Doing a search below will usually lead straight to the problem.
We continually update this guide; so please click here to get the most recent version.of the troubleshooting guide.
Problem: This can be a result of not using a parallel system that is suitable for sparse linear solvers.
Problem: In a previous call to VecSetSizes(), MatSetSizes(), VecCreateXXX() or MatCreateXXX() you passed in local and global sizes that do not make sense for the correct number of processors. For example if you pass in a local size of 2 and a global size of 100 and run on two processors, this cannot work since the sum of the local sizes is 4, not 100.
Problem:
An argument to
a function is invalid. In Fortran this may be caused by forgeting to
list an argument in the call, especially the final ierr.
Otherwise it
is usually caused by memory corruption; that is somewhere the code is
writing out of array bounds. To track this down rerun the debug version
of the code with the option -malloc_debug. Occasionally the
code may crash only with the optimized version, in that case
run the optimized version with -malloc_debug. If you determine the
problem
is from memory corruption you can put the macro CHKMEMQ in the code
near the crash to determine exactly what line is causing the
problem.
If -malloc_debug does not help for GNU/Linux you can try using http://valgrind.org to look for memory corruption,
on the Apple do "man libgmalloc" to see how to detect memory corruption.
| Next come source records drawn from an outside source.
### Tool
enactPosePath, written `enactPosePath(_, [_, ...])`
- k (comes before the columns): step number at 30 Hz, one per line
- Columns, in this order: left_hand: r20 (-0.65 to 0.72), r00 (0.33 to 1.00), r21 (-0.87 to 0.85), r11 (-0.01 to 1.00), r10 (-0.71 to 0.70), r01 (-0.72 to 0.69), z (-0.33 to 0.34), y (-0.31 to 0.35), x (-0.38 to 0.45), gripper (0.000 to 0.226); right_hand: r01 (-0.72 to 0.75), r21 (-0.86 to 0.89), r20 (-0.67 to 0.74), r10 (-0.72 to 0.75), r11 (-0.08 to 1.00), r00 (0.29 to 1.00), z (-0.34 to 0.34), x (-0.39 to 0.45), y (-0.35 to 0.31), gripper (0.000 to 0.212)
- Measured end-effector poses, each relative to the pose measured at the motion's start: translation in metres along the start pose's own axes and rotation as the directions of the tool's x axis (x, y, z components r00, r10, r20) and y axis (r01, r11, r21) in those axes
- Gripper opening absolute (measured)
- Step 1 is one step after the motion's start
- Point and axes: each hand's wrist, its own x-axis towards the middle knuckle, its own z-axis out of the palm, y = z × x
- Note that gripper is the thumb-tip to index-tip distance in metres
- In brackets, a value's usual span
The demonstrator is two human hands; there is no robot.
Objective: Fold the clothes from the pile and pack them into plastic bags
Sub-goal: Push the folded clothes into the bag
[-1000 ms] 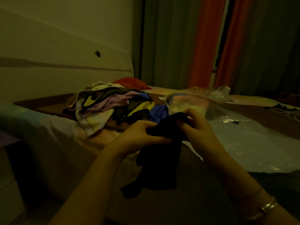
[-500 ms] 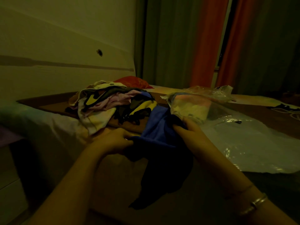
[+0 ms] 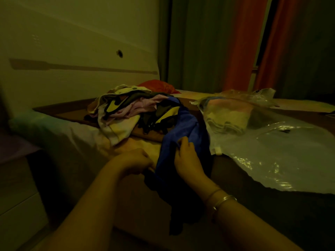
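Two hands: both on soft blue cloth garment (image 3: 183,134), at near bed edge, right of jumbled clothes pile (image 3: 130,113).
Left hand (image 3: 134,161): curled, pinching lower hem.
Right hand (image 3: 186,156): fingers pinching a fold higher up.
Handling: light, limp, likely to sag; best taken at corners.
Destination: clear plastic bag (image 3: 272,151), far right.

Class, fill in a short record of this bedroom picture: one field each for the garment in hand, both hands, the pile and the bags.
garment: blue cloth garment, draped over the bed edge
left hand: grips its dark lower edge
right hand: pinches its blue fabric
pile: mixed unfolded clothes, behind the garment
bags: clear plastic bag holding folded clothes; flat empty-looking plastic bag beside it
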Motion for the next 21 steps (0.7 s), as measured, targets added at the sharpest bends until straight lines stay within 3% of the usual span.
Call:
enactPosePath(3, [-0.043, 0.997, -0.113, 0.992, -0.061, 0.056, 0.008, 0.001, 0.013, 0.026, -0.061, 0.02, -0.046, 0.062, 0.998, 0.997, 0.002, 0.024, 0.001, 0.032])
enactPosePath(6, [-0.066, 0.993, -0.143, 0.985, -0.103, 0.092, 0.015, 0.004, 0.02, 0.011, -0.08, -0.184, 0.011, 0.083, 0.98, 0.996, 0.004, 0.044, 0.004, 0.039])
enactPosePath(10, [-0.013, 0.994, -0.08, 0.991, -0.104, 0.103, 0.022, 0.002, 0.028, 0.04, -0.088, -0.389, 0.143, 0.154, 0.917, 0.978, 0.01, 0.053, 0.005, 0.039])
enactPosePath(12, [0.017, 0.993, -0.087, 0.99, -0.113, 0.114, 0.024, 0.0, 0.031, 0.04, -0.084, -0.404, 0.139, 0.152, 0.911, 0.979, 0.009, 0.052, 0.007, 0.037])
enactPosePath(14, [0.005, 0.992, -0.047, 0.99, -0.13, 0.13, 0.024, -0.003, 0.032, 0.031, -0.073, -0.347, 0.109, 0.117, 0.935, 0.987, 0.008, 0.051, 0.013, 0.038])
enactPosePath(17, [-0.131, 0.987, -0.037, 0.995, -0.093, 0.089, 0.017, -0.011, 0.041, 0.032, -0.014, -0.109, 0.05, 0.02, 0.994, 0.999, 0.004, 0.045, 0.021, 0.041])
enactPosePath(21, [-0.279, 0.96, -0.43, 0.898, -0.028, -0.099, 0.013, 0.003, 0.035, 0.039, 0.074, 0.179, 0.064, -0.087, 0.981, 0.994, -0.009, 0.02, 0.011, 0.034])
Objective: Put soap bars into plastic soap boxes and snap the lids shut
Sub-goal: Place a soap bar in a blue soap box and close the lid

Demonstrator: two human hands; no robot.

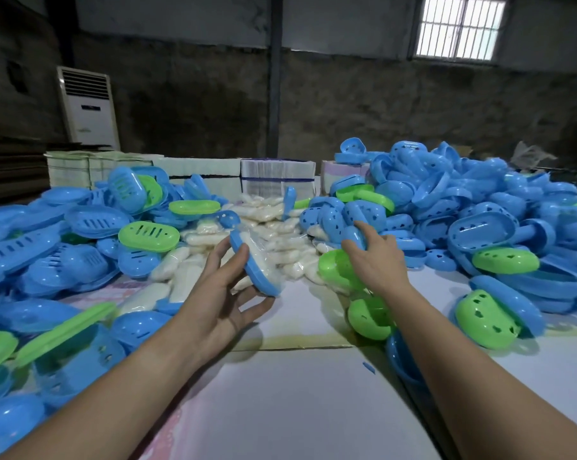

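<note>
My left hand (225, 293) holds a blue soap box half (247, 267) tilted on edge above the table, thumb on its far rim and fingers under it. A white soap bar in clear wrap (263, 260) lies in that half. My right hand (376, 257) reaches into the right pile, and its fingers curl round a blue perforated box half (355, 235). A heap of wrapped white soap bars (273, 227) lies between the two piles, just beyond both hands.
Blue and green box halves are piled at the left (81, 240) and right (479, 220). Two green halves (368, 313) lie under my right forearm. Stacked bundles (277, 177) stand at the table's back. White cardboard (297, 393) covers the near table.
</note>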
Problem: this is most likely due to memory corruption, see Corrupt Argument
Problem: A zero pivot in LU, ILU, Cholesky, or ICC sparse factorization does not always mean that the matrix is singular. You can use -pc_factor_shift_nonzero or -pc_factor_shift_positive_definite, -[level]_pc_factor_shift_nonzero, -[level]_pc_factor_shift_postive_definite to prevent the zero pivot. For lu, ilu, cholesky, or icc and [level] is sub is for a block in the bjacobi or ASM preconditioner and -mg_levels and -mg_coarse are for inside multigrid smoothers or the coarse grid solver). See PCFactorSetShiftNonzero(), PCFactorSetShiftPd().
This error can also happen if your matrix is singular , see KSPSetNullSpace() for how to handle this.
If this error occurs in the zeroth row of the matrix it is likely you have an error in the code that generates the matrix.
Problem: You have not set the variable PETSC_ARCH to the architecture of your machine (e.g., sun4, rs6000).
Cure: Include in your .cshrc file some code to set it automatically. Or remember to include the PETSC_ARCH in the command line every time you use make. For instance, PETSC_ARCH=sun4 example4
makefile:12:
/bmake/common/base: No such file or directory
makefile:13: /bmake/common/test: No such file or directory
make: *** No rule to make target `/bmake/common/test'. Stop.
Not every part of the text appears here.